Pastouret lui-même dut obéir aux ordres de son maître et présider à la transformation du manoir.
Victorine, la rage au cœur, sentait chaque jour son maître lui échapper davantage et, en voyant les embellissements qu'il ne cessait d'apporter au château, elle comprit que le baron était amoureux de sa fiancée comme il ne l'avait jamais été de personne.

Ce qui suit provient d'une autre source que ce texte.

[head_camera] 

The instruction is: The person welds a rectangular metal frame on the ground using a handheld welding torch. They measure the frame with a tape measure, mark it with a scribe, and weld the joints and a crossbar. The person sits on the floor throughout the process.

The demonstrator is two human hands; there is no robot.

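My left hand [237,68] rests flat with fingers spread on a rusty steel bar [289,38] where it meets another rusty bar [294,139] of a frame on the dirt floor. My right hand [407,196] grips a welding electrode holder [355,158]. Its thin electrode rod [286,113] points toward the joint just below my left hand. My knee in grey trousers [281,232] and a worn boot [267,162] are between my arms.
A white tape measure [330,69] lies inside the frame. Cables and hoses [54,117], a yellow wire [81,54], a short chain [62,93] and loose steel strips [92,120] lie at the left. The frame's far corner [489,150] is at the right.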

Le mariage se fit et la vue de la nouvelle baronne, plus jeune et plus jolie qu'elle, ne put qu'augmenter l'irritation et la haine de la servante.
Désormais, il allait falloir user des grands moyens et peut-être avoir recours à l'intimidation...
Tant pis! Elle et Pastouret étaient décidés à ne rien négliger pour jeter le trouble et la désunion dans le jeune ménage.
Telles étaient les dispositions des deux complices quand Pauline et son mari, après leur voyage de noces, revinrent s'installer définitivement à Bois-Peillot.
Ils purent remarquer qu'une profonde mélancolie se lisait sur le visage de la jeune femme.
Pauline n'avait pas trouvé dans le mariage toute la félicité qu'elle eût pu être en droit de se promettre.
En dépit des prévenances du baron et du soin qu'il avait pris de lui procurer toutes les distractions et de lui faire goûter tous les plaisirs de la capitale, en dépit de l'amour qu'il s'était efforcé de lui témoigner et de l'effort qu'elle avait fait sur elle-même pour y répondre, Pauline n'avait pu vaincre l'instinctif sentiment d'antipathie que lui inspirait son mari.